A huge bill, a contaminated data base, a hemorrhaging bank account and a raging legal battle are all the Citizen Entrepreneurial Development Agency have to show for their ambitious core business, the IT project, that was started three years ago ÔÇô a secret report compiled for the Minister of Finance has revealed.
The IT programme, which was expected to help speed up the processing of loans, improve customer service and improve the management of CEDA funds, bombed out and snowballed into a huge legal battled with KPMG, the company that was contracted for the IT project.
CEDA is accusing KPMG of failing to honour and deliver key aspects of the huge Information Technology contract and is, as a result, withholding the paycheck due to the international management consulting firm.
According to information contained in the confidential report by Auditor General and leaked to The Sunday Standard, KPMG failed to deliver management technology solutions to CEDA as contracted.
The Auditor General prepared the report for the eyes of Minister of Finance, Baledzi Gaolathe, after the minister said he was worried about some events at CEDA.
The failed technology, which has since led to the contamination of the CEDA information database, is now a subject of an arbitration which is expected to further bleed more money from CEDA, said the Auditor General.
The KPMG technology was expected to improve the efficiencies of CEDA core business, improve back office operations, like human Resource department and improve customer service.
But, says the Auditor General, the quality of CEDA data is doubtful.
Other than that, some modules were not delivered; the system was also incorrectly used.
“A series of problems pertaining to the system (such as bugs) were experienced during implementation which was caused by human errors when implementing the system,” said the Auditor General in a confidential report.
The arbitration process between the two feuding litigants is now expected to cost them P1million.
The Auditor General said, faced with non delivery by KPMG, CEDA decided to contract new consultants and, as a result, the project cost overruns now stand at P8 million.
According to the report by Auditor General, a copy of which The Sunday Standard has obtained, the dispute has been sent to former High Court judge Peter Collins for arbitration.
At the insistence of the Minister of Finance, the investigation by the Auditor General has found out that KPMG did not deliver some of the most critical components of the system.
As a result, says the Auditor General in his report, CEDA has not been able to realize the project benefits of efficiency in using the KPMG system to manage their core business and improving the customer service.
Some of the key components that KPMG did not deliver as contracted are the Loans Origination and Entrepreneurial Development Department modules.
As a result, CEDA was forced to engage yet another IT solutions company, IZAZI Solutions, at the cost of an extra P6 million to implement the missing modules.
Minister of Finance Baledzi Gaolathe, authorized an investigation into CEDA operations as one of the conditions for him to reappoint CEO Thapelo Matsheka whose contract expired in February.
Because of a number of management issues at CEDA with which the Minister and the CEDA board were not happy about, Matsheka had to go for close to ten months under a temporary basis as the minister insisted on certain issues being sorted out first.
The Auditor General further alerted the minister that, as a result of the complications between CEDA and KPMG, the quality of CEDA data is not up to scratch.
The situation has not been helped by the fact that end users at CEDA were never properly trained.
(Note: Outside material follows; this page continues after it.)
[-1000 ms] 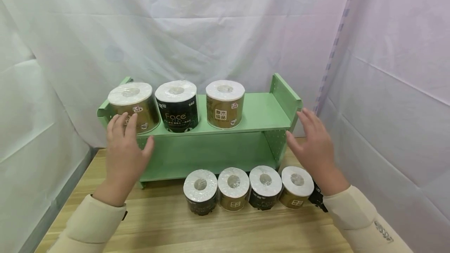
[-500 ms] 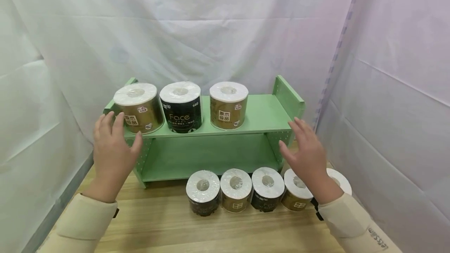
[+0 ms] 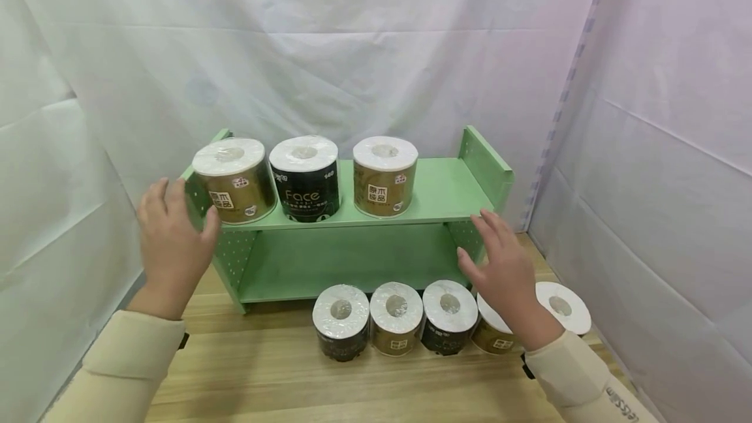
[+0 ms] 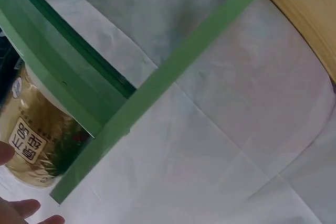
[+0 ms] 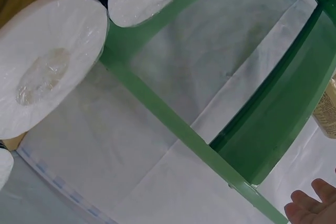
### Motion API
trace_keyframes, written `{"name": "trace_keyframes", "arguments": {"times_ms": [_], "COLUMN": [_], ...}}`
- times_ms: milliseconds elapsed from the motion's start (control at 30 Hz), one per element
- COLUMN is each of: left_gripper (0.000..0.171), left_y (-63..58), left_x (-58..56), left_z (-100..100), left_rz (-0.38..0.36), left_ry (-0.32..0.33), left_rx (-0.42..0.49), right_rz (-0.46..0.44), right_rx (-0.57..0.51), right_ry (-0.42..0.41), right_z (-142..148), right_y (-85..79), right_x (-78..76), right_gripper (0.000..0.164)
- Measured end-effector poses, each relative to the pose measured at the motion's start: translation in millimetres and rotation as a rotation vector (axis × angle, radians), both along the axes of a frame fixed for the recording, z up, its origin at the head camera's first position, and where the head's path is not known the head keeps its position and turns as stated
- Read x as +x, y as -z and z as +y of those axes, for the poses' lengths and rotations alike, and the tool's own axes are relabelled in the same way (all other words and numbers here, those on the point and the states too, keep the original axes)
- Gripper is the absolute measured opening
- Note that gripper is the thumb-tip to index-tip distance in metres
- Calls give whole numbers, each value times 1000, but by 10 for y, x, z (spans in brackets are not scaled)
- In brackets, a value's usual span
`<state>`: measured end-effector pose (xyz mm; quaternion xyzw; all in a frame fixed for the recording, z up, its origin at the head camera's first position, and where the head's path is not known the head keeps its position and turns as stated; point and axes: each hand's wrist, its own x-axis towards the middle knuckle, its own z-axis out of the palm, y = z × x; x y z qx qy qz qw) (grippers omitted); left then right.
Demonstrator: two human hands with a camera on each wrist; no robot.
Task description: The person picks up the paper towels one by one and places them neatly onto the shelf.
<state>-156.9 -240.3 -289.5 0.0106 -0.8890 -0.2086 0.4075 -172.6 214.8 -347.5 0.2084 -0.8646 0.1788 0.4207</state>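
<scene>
Both hands hold nothing, their fingers spread and loosely bent. My left hand is at the left end of a green two-tier shelf, beside a gold-wrapped toilet paper roll on the top tier. In the left wrist view, its fingertips show near that gold roll. A black-wrapped roll and another gold roll stand to its right. My right hand is before the shelf's right end, overlapping a front gold roll. In the right wrist view, its fingers appear at the lower right.
On the wooden table, several wrapped rolls stand in a row before the shelf: a black one, a gold one, another black one and a rightmost one. White cloth hangs behind and at both sides.
My left hand has moved left, off the front of the left gold roll. My right hand has shifted left and down, and the rightmost front roll has come into sight. The rolls stay where they were.
</scene>
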Motion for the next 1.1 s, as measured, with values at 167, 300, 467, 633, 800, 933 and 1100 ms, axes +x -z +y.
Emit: {"name": "trace_keyframes", "arguments": {"times_ms": [167,300,467,633,800,933,1100], "left_gripper": [54,50,48,49,47,45,43], "left_y": [-61,-105,-171,-246,-277,-273,-269], "left_x": [-44,-93,-129,-147,-182,-220,-251], "left_z": [-64,-129,-195,-244,-294,-346,-413], "left_rz": [-10,-21,-86,-147,-198,-190,-159], "left_ry": [-17,-22,-23,0,5,-9,-8], "left_rx": [19,20,-2,-31,-60,-94,-116], "right_rz": [-13,-25,-23,-21,-22,-24,-32], "right_rx": [15,26,45,56,66,68,75], "right_ry": [-9,-14,-32,-49,-75,-99,-117], "right_z": [-17,-32,-56,-97,-153,-204,-282], "right_y": [43,67,101,125,160,193,215], "right_x": [12,17,15,3,-20,-41,-58], "right_gripper": [57,57,55,55,54,55,56]}}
They ended up using the system incorrectly.
The Auditor General says the three months period that KPMG dedicated towards training CEDA staff on the new technology was not “inadequate.”
Contacted for comment, the Chief Executive of KPMG Botswana, Ken Molosi, said the issue was very sensitive as it was now at an arbitration stage.
He said there were certain aspects of the contract that CEDA failed to deliver on their side of the deal.
“I don’t want to talk about this; suffice to point out that it has been a long running battle. What you have to realize is that we are the plaintiff and CEDA are the defendant. It is us suing CEDA not the other way round,” said Molosi.
He went on to point out that from his dealings with CEDA, it was apparent that the state owned citizen economic agency did not understand their key business processes.
“It was a high risk area through and through,” said Molosi.
He insisted that CEDA owes his company money, and that the only money so far paid him is for the services rendered.